* Work instructions:
Using the records below, write out again exactly the lines that begin at the line containing "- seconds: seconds" and end at the line containing "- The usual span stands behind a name", and no other lines.
--- Provided records Enclosed Below ---
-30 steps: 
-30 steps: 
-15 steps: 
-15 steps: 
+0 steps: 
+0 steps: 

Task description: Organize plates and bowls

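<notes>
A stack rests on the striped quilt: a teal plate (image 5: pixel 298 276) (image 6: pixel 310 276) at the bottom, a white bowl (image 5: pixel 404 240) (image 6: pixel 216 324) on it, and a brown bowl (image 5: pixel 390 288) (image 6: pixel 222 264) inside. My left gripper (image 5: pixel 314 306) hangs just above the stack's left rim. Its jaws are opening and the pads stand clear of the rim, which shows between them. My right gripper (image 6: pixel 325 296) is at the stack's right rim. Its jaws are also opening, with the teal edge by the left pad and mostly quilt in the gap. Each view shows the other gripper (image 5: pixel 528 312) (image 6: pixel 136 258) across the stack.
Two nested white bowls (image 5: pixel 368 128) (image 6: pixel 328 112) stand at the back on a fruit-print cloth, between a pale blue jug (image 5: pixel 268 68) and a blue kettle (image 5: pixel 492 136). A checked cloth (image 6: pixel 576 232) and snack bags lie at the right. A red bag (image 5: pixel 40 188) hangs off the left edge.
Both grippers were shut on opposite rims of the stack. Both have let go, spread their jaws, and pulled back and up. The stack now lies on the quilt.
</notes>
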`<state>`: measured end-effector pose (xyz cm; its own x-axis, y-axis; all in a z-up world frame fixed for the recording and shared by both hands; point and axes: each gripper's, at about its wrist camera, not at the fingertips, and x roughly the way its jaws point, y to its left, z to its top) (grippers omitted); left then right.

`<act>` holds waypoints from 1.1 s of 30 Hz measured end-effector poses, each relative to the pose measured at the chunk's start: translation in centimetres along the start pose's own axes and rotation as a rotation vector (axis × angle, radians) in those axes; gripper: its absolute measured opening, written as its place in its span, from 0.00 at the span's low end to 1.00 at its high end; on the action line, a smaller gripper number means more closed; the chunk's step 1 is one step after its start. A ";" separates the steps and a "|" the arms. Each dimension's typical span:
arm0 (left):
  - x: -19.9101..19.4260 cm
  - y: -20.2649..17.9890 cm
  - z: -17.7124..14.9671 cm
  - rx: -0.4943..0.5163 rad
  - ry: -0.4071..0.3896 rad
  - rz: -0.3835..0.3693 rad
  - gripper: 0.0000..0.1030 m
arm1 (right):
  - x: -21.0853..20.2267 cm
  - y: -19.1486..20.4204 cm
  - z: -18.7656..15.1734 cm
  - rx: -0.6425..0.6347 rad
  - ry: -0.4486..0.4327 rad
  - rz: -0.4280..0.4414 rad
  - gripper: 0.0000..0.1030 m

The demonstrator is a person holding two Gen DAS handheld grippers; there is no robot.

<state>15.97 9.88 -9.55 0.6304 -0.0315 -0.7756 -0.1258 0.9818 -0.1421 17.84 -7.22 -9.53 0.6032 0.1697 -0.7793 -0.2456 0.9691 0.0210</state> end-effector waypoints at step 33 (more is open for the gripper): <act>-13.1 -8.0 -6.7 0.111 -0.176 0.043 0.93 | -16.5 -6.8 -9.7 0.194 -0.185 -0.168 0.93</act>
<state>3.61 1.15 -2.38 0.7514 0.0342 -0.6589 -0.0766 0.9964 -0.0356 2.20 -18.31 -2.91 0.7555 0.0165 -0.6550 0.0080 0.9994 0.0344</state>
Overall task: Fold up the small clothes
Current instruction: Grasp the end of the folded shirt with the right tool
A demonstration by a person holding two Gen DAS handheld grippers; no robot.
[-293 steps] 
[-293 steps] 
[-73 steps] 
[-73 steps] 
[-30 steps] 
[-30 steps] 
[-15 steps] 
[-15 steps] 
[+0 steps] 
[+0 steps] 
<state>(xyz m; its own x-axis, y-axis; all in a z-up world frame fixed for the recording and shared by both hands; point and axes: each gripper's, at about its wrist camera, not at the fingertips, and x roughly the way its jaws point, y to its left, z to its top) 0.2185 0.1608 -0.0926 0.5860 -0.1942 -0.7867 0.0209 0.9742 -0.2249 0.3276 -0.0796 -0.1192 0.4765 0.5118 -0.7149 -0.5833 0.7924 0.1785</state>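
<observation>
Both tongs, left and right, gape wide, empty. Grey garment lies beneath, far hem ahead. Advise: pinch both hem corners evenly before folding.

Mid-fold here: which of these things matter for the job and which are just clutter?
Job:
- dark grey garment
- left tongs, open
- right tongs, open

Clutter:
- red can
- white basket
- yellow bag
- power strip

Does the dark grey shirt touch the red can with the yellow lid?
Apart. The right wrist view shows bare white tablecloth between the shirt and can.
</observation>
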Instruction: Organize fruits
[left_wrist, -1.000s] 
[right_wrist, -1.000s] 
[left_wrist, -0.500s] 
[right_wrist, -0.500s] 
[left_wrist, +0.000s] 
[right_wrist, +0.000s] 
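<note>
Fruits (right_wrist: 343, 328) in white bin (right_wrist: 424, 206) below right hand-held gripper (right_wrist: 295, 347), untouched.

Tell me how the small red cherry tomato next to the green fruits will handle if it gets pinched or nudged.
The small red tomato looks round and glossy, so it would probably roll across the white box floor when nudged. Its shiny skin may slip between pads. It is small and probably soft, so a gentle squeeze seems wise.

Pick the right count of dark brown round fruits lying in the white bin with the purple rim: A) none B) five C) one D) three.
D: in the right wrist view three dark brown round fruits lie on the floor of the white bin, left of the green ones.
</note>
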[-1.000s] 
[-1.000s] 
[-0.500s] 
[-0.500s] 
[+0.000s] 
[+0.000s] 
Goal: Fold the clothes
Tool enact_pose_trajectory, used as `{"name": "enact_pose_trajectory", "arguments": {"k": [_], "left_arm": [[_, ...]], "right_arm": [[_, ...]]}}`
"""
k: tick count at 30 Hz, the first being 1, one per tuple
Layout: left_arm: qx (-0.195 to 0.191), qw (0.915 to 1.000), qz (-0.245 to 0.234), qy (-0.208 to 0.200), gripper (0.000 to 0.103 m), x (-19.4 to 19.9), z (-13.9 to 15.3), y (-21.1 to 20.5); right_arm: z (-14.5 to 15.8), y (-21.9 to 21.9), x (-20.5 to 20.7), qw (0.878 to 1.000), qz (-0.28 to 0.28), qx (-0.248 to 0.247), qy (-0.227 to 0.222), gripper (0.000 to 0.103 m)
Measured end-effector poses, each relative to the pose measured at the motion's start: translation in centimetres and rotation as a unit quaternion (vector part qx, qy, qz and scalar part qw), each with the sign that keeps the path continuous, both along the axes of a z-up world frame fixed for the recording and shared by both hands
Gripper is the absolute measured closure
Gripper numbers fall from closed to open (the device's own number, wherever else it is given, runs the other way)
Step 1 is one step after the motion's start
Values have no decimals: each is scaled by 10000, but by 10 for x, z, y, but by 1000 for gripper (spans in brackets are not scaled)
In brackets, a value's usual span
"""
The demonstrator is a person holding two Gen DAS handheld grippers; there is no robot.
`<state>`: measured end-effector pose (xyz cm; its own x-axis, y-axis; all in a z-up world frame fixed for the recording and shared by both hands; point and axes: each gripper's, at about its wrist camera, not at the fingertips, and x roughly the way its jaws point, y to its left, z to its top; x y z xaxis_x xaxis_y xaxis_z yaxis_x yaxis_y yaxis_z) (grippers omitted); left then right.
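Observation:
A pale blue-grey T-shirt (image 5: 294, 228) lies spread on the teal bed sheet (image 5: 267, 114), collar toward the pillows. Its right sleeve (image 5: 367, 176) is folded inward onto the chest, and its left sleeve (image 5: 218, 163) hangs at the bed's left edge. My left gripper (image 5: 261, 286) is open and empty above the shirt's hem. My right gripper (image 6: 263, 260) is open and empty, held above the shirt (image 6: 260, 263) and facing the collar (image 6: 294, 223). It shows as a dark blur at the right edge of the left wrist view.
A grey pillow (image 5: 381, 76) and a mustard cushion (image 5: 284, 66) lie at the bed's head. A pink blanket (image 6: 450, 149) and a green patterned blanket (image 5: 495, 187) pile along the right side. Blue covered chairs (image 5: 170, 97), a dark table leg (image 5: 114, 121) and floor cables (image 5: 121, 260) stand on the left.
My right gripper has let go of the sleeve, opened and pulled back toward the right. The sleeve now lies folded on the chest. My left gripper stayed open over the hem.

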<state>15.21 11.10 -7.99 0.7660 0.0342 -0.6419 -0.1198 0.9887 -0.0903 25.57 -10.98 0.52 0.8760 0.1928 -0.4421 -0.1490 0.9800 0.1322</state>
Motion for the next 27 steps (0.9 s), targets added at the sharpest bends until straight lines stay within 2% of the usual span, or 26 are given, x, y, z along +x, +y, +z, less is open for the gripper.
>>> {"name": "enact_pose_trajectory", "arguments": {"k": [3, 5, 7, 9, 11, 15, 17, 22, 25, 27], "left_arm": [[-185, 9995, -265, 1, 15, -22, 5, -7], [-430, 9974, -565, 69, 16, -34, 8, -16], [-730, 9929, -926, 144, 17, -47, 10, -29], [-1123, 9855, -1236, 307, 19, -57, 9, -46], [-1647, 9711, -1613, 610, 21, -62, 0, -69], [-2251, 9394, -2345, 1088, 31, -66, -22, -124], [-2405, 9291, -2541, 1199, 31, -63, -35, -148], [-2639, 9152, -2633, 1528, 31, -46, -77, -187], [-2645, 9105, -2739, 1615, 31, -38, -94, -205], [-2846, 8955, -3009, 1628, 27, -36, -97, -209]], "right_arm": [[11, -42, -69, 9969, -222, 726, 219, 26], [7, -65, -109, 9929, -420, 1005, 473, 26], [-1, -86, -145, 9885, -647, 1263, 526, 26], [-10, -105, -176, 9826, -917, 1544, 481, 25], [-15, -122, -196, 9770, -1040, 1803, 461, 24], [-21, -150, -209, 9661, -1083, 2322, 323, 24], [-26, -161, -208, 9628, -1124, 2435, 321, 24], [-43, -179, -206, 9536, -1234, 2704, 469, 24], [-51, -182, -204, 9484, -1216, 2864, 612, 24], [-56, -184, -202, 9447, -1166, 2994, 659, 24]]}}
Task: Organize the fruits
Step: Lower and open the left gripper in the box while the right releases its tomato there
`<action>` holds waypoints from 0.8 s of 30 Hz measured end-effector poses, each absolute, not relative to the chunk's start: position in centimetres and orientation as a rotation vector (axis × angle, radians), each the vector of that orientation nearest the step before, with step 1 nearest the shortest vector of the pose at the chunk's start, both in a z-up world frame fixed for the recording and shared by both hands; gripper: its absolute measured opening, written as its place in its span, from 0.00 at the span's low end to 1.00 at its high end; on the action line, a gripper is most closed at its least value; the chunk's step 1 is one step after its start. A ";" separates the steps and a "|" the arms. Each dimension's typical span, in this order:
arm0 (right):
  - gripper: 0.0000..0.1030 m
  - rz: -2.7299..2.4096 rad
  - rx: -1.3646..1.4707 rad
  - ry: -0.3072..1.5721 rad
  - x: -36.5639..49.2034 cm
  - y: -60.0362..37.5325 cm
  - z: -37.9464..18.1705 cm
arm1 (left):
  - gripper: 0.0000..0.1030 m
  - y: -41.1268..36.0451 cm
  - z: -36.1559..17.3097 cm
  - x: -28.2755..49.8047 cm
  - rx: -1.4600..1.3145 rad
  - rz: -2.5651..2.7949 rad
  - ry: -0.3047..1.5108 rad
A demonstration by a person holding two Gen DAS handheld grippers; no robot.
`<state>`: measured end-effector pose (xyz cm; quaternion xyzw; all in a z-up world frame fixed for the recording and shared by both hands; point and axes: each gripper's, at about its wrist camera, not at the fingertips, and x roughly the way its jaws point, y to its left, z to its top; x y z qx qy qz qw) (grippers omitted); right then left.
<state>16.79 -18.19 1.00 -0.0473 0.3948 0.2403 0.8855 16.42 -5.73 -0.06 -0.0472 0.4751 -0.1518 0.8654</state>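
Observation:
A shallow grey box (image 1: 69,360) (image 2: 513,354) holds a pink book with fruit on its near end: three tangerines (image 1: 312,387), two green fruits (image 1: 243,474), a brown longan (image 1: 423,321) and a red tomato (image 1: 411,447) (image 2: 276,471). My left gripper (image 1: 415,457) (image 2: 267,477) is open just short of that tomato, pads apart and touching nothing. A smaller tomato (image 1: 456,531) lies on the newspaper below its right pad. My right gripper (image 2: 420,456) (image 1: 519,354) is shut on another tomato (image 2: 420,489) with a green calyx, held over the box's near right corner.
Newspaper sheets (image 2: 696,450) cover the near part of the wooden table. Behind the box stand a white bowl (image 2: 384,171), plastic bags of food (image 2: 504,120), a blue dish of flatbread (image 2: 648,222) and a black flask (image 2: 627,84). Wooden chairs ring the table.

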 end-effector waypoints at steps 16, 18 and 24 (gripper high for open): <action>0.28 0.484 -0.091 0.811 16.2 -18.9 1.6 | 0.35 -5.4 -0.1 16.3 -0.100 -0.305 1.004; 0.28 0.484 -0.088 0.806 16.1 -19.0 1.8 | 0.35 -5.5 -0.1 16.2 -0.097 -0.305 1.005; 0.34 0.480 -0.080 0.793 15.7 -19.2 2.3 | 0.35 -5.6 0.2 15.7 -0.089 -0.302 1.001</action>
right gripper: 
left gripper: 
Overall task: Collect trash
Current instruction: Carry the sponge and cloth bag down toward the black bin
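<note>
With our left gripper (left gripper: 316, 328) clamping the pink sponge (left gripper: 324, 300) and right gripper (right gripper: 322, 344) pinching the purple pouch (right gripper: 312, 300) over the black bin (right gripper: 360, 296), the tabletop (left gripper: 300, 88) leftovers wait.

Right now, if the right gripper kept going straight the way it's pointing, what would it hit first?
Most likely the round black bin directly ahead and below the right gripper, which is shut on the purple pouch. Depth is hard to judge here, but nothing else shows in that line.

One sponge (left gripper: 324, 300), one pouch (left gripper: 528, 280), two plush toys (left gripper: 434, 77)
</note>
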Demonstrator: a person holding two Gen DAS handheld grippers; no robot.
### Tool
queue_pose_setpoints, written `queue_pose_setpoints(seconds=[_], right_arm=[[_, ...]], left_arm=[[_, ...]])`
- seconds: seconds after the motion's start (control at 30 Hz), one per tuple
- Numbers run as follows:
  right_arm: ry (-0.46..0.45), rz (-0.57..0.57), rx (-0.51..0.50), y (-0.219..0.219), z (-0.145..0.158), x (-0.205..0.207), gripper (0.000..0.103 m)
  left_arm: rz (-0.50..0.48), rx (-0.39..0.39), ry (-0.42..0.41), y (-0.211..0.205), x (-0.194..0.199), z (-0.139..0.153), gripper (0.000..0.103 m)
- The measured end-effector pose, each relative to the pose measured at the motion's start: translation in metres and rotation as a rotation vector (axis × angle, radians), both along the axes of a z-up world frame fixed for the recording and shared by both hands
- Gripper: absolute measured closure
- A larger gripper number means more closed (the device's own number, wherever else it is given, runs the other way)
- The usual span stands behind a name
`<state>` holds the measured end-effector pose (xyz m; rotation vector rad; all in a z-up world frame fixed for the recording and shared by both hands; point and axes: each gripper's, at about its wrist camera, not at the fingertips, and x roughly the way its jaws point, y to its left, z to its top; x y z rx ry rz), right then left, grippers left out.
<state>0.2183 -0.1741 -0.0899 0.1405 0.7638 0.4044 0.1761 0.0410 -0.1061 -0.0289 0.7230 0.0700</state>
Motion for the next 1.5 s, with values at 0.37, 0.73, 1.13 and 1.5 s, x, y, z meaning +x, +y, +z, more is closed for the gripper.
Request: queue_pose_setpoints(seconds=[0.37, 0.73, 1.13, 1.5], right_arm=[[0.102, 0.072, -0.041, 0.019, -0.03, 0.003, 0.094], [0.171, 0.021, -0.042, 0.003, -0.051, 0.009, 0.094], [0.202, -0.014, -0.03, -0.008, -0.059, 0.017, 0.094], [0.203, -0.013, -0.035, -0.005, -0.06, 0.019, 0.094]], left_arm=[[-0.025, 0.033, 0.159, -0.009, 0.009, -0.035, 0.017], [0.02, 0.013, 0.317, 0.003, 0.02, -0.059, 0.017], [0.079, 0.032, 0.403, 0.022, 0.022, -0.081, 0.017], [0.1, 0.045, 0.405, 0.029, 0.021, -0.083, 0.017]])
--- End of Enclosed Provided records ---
* Finished exercise:
- seconds: seconds after the motion's start (control at 30 Hz), one per tuple
- Numbers run as follows:
  right_arm: ry (-0.46..0.45), rz (-0.57..0.57), rx (-0.51..0.50), y (-0.219..0.219), z (-0.145..0.158), x (-0.205..0.207), gripper (0.000..0.103 m)
  left_arm: rz (-0.50..0.48), rx (-0.39..0.39), ry (-0.42..0.41), y (-0.211..0.205), x (-0.194..0.199), z (-0.139..0.153), gripper (0.000..0.103 m)
- The measured end-effector pose, each relative to the pose measured at the motion's start: translation in metres and rotation as a rotation vector (axis × angle, radians), both along the axes of a z-up world frame fixed for the recording and shared by both hands
- Gripper: absolute measured closure
- A larger gripper number means more closed (the device's own number, wherever else it is given, runs the other way)
- The usual span stands behind a name

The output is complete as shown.